Broadstripe shiner
- Conservation status: Least Concern (IUCN 3.1)

Scientific classification
- Kingdom: Animalia
- Phylum: Chordata
- Class: Actinopterygii
- Order: Cypriniformes
- Family: Leuciscidae
- Subfamily: Pogonichthyinae
- Genus: Pteronotropis
- Species: P. euryzonus
- Binomial name: Pteronotropis euryzonus (Suttkus, 1955)
- Synonyms: Notropis euryzonus Suttkus, 1955

= Broadstripe shiner =

- Authority: (Suttkus, 1955)
- Conservation status: LC
- Synonyms: Notropis euryzonus Suttkus, 1955

Species of fish

The broadstripe shiner (Pteronotropis euryzonus) is a species of freshwater ray-finned fish belonging to the family Leuciscidae, the shiners, daces and minnows.

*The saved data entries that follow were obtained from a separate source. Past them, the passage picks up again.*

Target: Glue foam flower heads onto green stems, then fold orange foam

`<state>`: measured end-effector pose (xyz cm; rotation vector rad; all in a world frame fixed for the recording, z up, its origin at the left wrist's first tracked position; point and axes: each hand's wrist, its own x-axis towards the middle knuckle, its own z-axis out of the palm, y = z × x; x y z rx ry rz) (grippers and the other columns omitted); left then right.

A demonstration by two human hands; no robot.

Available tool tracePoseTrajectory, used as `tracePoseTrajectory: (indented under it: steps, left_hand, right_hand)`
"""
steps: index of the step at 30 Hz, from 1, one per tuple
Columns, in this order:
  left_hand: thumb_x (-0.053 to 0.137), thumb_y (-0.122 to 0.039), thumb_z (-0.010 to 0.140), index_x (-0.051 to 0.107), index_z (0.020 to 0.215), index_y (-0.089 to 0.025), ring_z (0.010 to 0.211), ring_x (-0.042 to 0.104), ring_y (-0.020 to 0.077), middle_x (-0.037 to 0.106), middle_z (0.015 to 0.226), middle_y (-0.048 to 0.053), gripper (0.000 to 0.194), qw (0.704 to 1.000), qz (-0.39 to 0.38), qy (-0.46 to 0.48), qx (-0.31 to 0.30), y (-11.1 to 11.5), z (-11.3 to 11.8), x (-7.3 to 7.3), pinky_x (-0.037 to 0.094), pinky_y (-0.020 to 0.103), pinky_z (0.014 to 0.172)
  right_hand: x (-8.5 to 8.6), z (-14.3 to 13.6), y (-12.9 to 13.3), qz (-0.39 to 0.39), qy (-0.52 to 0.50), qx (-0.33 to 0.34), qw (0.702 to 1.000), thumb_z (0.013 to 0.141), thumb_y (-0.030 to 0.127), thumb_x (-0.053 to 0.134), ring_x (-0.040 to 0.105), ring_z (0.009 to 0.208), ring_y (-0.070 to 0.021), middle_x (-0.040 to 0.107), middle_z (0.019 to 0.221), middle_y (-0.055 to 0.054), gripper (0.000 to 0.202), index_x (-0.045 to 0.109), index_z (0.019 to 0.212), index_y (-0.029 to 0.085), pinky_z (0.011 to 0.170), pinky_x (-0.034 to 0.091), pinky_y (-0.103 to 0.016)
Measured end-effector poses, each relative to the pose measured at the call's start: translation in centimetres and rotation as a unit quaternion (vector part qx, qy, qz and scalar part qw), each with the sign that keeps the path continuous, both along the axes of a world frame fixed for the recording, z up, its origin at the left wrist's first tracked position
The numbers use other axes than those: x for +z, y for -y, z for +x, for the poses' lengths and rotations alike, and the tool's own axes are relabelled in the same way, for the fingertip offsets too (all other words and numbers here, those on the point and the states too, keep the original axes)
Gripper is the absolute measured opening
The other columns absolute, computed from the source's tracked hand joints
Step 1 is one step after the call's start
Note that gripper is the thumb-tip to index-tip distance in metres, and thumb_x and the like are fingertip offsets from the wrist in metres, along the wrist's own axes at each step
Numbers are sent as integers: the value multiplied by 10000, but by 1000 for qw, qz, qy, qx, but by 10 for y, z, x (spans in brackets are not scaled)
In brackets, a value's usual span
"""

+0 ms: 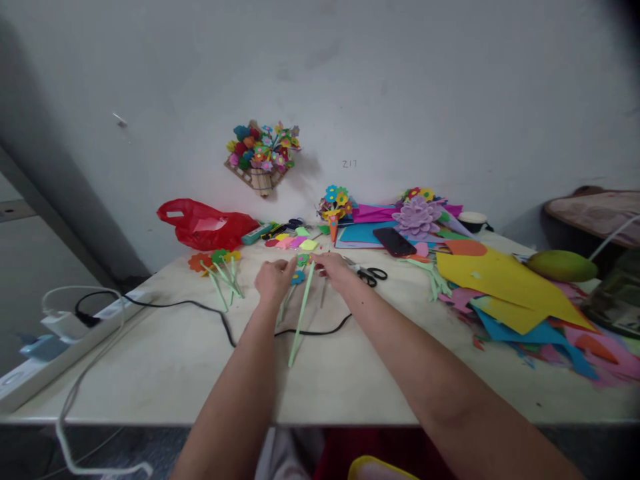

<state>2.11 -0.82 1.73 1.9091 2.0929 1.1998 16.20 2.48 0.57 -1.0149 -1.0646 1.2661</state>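
While flower heads [219, 256] on pale green stems [215, 289] lie grouped at the frame's left, apparently to keep the middle clear, a crinkled red plastic bag [194, 233] slumps behind them. At centre, our left hand [273, 277] reaches beside a blue scalloped flower [298, 277]; we cannot tell whether its fingers pinch anything. A straight, slender green strip [301, 316] slants down the bench [175, 373] from our right hand [330, 267], whose fingers bunch at its upper end, perhaps steadying it, their grip unclear. Just beyond, black-handled scissors [364, 274] rest within reach. At far right, flat, matte yellow sheets [515, 283] overlap loosely, seemingly heaped aside for space.
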Motion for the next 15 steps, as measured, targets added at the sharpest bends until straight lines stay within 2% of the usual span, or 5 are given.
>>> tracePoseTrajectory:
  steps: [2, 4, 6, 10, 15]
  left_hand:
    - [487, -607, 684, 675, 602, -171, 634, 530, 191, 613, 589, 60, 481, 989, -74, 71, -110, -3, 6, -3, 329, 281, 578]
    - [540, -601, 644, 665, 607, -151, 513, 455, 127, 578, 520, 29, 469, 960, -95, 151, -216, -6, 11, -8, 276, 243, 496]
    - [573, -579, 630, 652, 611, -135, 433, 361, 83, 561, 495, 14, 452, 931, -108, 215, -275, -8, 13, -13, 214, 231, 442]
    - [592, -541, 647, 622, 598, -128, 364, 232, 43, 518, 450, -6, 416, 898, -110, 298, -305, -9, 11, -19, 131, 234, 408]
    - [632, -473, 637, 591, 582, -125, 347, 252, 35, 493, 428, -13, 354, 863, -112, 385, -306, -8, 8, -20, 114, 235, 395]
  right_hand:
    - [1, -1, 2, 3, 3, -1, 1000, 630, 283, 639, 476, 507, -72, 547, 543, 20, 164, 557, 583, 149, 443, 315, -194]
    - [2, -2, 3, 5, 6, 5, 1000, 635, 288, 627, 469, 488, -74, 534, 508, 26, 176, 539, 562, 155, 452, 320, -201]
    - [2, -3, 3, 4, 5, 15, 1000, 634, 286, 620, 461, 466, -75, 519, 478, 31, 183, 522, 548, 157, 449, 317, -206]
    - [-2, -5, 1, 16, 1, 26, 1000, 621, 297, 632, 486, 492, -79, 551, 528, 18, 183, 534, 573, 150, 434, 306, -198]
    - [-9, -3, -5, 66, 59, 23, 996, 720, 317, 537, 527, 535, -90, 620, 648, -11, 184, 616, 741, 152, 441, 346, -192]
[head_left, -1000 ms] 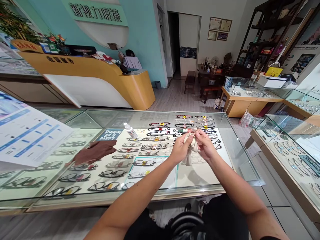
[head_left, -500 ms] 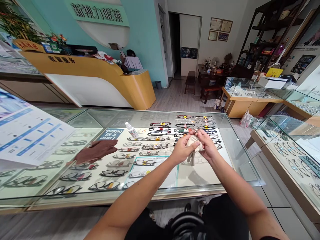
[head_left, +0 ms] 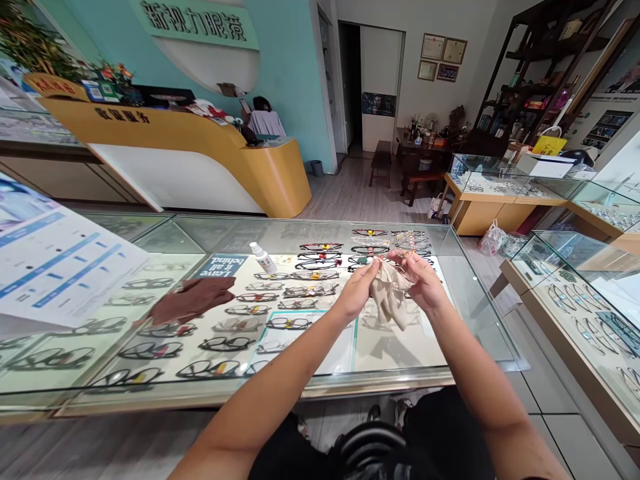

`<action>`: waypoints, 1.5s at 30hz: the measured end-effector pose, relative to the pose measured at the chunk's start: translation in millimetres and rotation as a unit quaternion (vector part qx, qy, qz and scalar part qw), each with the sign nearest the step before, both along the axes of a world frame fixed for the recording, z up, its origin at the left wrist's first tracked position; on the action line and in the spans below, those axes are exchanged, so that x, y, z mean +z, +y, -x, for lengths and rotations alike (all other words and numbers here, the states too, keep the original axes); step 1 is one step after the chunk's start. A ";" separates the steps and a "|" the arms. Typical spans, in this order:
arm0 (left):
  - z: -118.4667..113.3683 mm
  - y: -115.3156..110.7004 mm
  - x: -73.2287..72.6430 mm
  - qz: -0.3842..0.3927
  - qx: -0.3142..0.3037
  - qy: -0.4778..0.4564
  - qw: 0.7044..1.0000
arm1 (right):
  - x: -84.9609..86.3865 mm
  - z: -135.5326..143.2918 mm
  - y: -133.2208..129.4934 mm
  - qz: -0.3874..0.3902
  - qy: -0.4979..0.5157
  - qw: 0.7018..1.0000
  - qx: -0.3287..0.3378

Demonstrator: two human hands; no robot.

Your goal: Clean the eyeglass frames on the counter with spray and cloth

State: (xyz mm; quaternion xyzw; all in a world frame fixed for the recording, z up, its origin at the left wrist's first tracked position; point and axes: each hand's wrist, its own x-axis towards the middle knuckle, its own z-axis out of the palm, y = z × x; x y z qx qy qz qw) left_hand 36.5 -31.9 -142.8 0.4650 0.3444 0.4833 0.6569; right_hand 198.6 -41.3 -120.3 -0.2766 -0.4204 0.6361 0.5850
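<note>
A pale beige cloth [head_left: 389,297] hangs between my two hands above the glass display counter [head_left: 320,383]. My left hand [head_left: 359,288] is closed on the cloth's left edge. My right hand [head_left: 423,279] has its fingers bent at the cloth's upper right, around something small and thin that I cannot make out clearly. To the left, a white spray bottle [head_left: 263,259] stands on the glass, and a brown cloth [head_left: 193,300] lies crumpled. Rows of eyeglasses [head_left: 227,343] show inside the case under the glass.
A printed white and blue card [head_left: 65,260] stands at the far left of the counter. Another glass case [head_left: 590,300] is on the right. Beyond are a yellow and white reception desk [head_left: 200,153] and a wooden bench [head_left: 381,160].
The beige cloth was bunched between my hands and now hangs more open and lower. My left hand has moved slightly left, away from my right hand, whose fingers have spread somewhat.
</note>
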 end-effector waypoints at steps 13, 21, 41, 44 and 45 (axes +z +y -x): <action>13.0 15.6 2.9 0.029 0.023 -0.054 0.998 | 4.7 -12.5 2.8 -0.042 -0.150 0.986 0.058; 11.8 16.4 6.7 0.011 0.057 -0.050 0.997 | -1.7 -19.7 9.8 -0.039 -0.178 0.982 0.042; 14.3 19.1 7.9 -0.028 0.088 -0.008 0.996 | -1.7 -13.9 9.1 -0.029 -0.228 0.969 0.087; 15.7 17.8 12.5 -0.027 0.076 0.008 0.997 | -2.9 -12.1 8.4 -0.024 -0.209 0.973 0.094; 16.4 17.5 14.1 -0.024 0.069 0.009 0.997 | -3.5 -11.5 8.3 -0.019 -0.201 0.975 0.094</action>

This species is endemic to the Chattahoochee River drainage in the states of Georgia and Alabama in the United States. It is recorded in freshwater and lives in a benthopelagic environment. The climate that they are known to be found in is temperate. The distribution of this species is within North America and in the middle Chattahoochee River drainage. They occupy clay, sand and bedrock pools of headwaters, creeks, and small rivers. It is common to find this species within the vegetation. The average length of the broadstripe shiner as an unsexed male is about 7 centimeters or about 2 inches.